» **WHAT THE TASK REQUIRES**:
Pull each line holding "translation" out of the entries below.

» **DATA PROVIDED**:
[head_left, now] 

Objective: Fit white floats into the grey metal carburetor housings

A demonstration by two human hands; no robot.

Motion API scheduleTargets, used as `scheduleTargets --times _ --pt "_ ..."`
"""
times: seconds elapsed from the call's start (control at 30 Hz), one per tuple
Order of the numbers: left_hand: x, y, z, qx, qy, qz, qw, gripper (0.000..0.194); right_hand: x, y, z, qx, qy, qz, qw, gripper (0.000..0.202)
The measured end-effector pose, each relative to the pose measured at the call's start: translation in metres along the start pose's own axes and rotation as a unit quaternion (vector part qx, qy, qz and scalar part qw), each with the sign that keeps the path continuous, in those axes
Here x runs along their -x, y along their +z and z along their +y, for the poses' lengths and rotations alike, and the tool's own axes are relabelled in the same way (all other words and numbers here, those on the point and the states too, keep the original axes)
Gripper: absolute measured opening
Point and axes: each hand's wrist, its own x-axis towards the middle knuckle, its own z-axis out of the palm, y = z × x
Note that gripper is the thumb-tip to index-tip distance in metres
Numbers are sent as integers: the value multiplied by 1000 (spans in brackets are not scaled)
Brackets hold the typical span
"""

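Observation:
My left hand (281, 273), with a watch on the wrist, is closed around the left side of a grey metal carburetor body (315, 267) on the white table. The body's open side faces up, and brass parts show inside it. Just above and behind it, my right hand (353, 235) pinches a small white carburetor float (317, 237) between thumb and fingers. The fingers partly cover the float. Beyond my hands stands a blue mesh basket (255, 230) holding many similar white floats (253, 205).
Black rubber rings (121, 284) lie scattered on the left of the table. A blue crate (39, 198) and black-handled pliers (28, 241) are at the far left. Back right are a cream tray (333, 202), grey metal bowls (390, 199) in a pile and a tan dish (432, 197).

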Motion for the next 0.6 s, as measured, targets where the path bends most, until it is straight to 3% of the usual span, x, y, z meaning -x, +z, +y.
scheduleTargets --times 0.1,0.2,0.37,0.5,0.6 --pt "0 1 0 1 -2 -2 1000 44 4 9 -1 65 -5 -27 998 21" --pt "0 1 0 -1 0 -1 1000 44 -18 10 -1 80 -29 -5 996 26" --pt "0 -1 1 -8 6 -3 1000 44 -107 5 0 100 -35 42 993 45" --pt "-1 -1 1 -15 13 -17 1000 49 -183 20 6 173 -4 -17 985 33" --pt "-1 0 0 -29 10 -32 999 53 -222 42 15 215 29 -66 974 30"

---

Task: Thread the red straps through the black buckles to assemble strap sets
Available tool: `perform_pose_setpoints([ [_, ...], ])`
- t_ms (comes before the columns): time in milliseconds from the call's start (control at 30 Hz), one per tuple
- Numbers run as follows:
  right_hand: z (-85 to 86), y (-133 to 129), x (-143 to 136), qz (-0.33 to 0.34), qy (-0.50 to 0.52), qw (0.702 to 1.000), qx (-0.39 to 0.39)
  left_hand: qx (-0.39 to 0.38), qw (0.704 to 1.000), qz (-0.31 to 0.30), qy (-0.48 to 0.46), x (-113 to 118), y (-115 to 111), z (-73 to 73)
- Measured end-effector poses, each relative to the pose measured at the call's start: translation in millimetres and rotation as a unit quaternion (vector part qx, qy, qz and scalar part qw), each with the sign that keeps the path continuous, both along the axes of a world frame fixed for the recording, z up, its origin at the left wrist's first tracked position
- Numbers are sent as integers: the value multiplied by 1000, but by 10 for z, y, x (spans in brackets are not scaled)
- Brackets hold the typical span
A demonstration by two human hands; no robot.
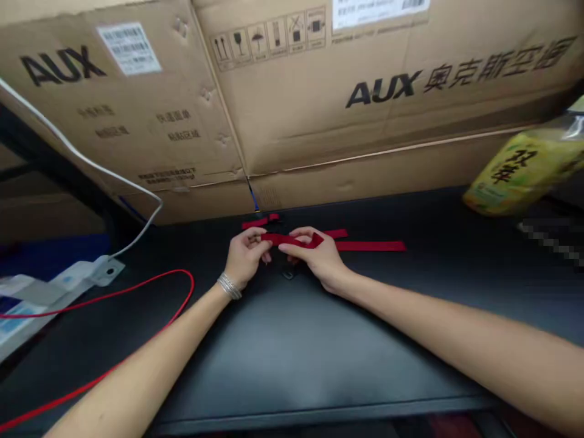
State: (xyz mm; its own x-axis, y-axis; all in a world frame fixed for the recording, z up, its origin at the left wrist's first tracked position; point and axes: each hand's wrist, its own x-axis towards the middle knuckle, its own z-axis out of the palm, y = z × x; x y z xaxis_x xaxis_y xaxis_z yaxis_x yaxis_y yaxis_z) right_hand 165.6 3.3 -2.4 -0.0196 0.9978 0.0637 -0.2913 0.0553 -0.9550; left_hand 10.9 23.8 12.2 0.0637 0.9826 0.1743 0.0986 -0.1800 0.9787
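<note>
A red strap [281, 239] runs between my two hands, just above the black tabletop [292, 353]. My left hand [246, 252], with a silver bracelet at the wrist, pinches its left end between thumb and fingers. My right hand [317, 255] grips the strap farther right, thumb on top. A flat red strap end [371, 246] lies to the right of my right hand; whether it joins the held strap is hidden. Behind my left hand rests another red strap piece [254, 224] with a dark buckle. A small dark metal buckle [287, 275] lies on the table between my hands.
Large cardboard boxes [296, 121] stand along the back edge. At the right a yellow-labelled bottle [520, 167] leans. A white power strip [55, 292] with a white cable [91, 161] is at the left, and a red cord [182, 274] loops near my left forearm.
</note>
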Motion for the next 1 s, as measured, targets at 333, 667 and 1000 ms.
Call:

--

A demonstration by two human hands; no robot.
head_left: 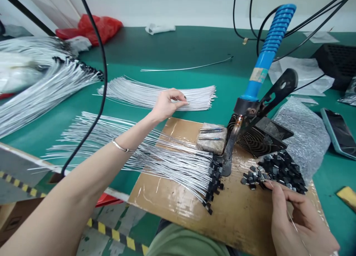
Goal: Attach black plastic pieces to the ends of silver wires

» **EXERCISE SOLUTION**:
The measured end-effector pose, each relative to the pose measured at the call's start: translation in metres along the start pose's own axes and rotation as a unit quaternion (vector part qx, qy, qz and scalar part qw), each with the sign that keeps the path continuous, in those axes
- Measured end-effector poses, each relative to the pose measured at the call's start: translation in millimetres and rotation as a unit quaternion (vector part qx, qy, qz and scalar part qw), each with the sign that keeps the path continuous, both along the axes of a world frame fixed for the recording, z up, its origin at the left wrist's first tracked position

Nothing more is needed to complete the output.